New affordable housing construction will be tied to future housing development.
Depending on the size of the residential development, affordable housing must be provided either on-site, off-site, or through a payment to the municipality’s affordable housing trust fund in lieu of actual construction.
Municipalities would be able to use funds in their affordable housing trust funds to support housing rehabilitation within their own municipality or in other municipalities which have significant rehabilitation needs but limited resources.Also under the proposed plan, the current 2.5% commercial development fee would be repealed, which will help encourage economic growth.
Special needs housing will be given priority for both development and funding.
With regard to zoning, municipalities seeking to comply must demonstrate that undeveloped residentially-zoned land and redevelopment will accommodate the affordable housing requirement. A municipality seeking protection from legal challenges and court-imposed remedies must develop and adopt a housing element as part of their municipal master plan. State involvement in the new process will be substantially reduced.
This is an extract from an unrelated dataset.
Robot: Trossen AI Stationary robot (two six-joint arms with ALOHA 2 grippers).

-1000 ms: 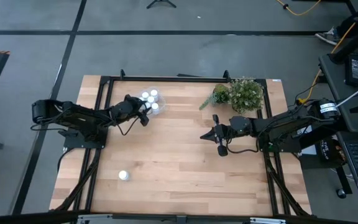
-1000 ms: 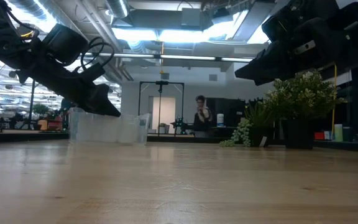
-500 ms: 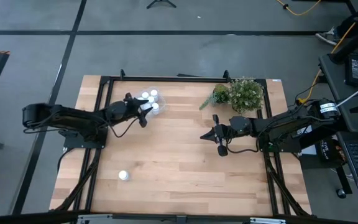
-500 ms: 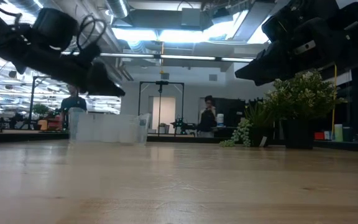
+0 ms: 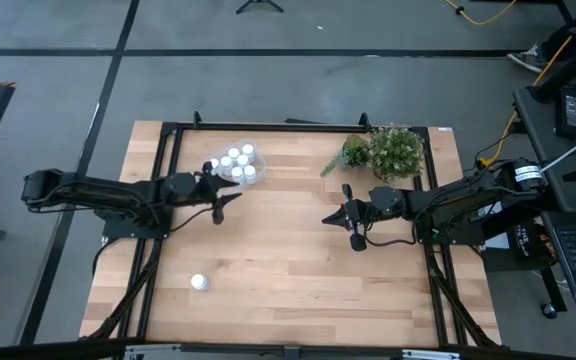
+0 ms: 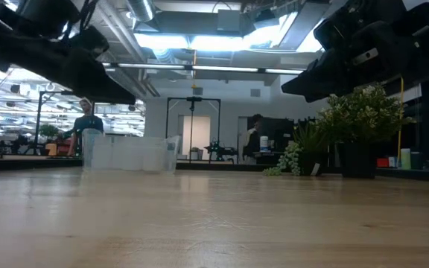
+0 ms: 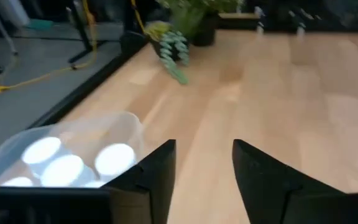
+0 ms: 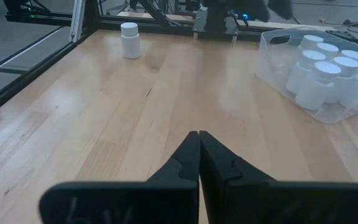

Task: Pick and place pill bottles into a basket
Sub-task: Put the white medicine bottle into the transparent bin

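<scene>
Left gripper, jaws apart and empty, hangs beside the basket of pill bottles; last bottle stands alone. Right gripper waits closed mid-table.

You've got the shallow clear plastic basket at the table's far edge, left of centre, with small white pill bottles in it. One more white bottle stands alone near the front-left corner. The bushy green plant sits far right.
</scene>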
State affordable housing quotas will be abolished
The Department of Community Affairs’ (DCA) will file municipally approved housing plans and make them publicly available.
If challenged, the Department of Community Affairs will conduct a review of municipal plans, which is limited to a determination that the plan is factually accurate and consistent with the law.
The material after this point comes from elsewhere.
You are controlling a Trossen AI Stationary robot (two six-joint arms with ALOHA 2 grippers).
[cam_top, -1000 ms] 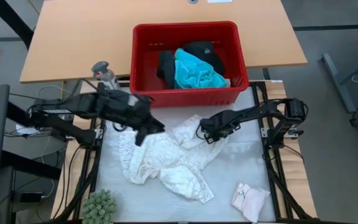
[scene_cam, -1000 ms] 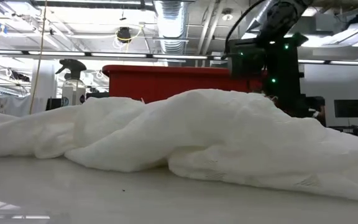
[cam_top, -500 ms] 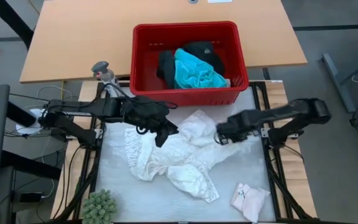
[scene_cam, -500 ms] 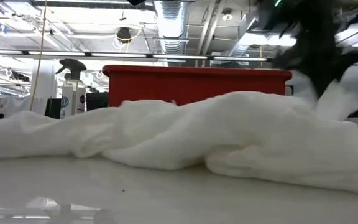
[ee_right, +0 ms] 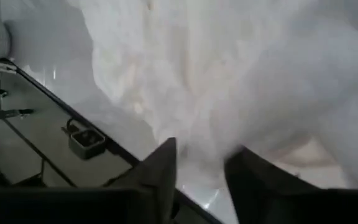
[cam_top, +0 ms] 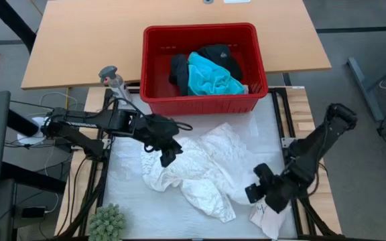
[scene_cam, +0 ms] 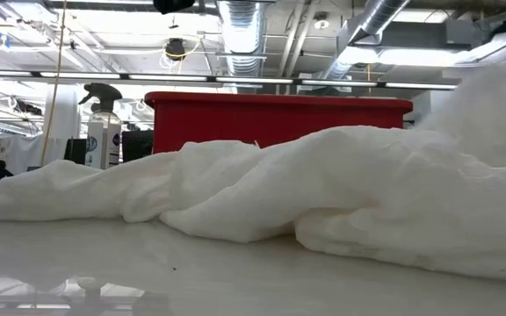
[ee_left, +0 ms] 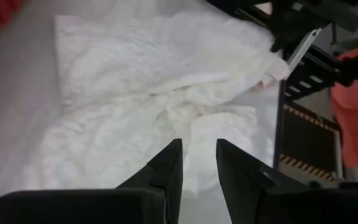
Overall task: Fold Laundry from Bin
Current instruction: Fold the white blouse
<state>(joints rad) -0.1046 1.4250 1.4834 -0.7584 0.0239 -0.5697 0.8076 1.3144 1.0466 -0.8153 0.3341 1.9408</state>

The DCA will continue to administer the State Affordable Housing Trust Fund.Six months after the enactment of proposed legislation, the Fair Housing Act will be repealed and COAH will be abolished. Affordable housing plan certifications granted by COAH will remain in effect and are afforded the continued legal protections until the certifications expire. Municipalities with pending certification requests are permitted to pursue those certifications or may withdraw and develop new plans consistent with the new proposed law.
“Governor Christie and I recognize the affordable housing needs that many people in the state have,” said DCA Acting Commissioner Lori Grifa. “Unfortunately, the Council on Affordable Housing has often times been more burden than benefit to the point that New Jersey as a whole has fallen far short of its affordable housing goals,” “The Governor’s new affordable housing plan is a fresh approach that gives more control and flexibility to local governments while limiting state involvement. Ultimately, this plan will result in more affordable housing units being built in communities across the state.”